Your answer must be an exact copy of the data below.

COLLECTED MATERIAL START

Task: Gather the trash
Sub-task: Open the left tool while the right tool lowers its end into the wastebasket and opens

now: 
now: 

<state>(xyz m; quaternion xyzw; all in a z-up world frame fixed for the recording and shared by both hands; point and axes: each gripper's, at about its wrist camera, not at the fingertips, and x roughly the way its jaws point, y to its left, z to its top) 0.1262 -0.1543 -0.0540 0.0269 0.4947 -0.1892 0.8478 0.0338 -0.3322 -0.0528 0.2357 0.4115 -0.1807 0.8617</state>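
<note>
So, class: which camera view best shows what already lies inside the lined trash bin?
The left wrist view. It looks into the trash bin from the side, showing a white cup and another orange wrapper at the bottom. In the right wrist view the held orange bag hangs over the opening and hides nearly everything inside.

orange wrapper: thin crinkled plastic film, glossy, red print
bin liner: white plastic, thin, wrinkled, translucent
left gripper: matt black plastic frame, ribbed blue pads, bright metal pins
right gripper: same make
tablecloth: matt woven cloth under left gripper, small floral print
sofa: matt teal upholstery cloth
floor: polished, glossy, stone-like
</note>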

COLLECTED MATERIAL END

__TASK SOLUTION__
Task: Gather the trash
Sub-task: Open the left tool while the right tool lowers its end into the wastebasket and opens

now: 
now: 

<state>(xyz m; quaternion xyzw; all in a z-up world frame fixed for the recording and shared by both hands; point and axes: each gripper's, at about its wrist camera, not at the fingertips, and x roughly the way its jaws point, y to its left, z to its top) 0.1262 -0.1543 -0.0540 0.0269 0.4947 -0.1892 0.8478 0.0338 -0.3322 -0.0528 0.2357 0.4115 -0.1807 0.8617</state>
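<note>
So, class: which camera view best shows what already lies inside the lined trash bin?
The left wrist view. It looks into the trash bin from the side, showing a white cup and another orange wrapper at the bottom. In the right wrist view the held orange bag hangs over the opening and hides nearly everything inside.

orange wrapper: thin crinkled plastic film, glossy, red print
bin liner: white plastic, thin, wrinkled, translucent
left gripper: matt black plastic frame, ribbed blue pads, bright metal pins
right gripper: same make
tablecloth: matt woven cloth under left gripper, small floral print
sofa: matt teal upholstery cloth
floor: polished, glossy, stone-like
</note>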

Nothing more belongs to this answer.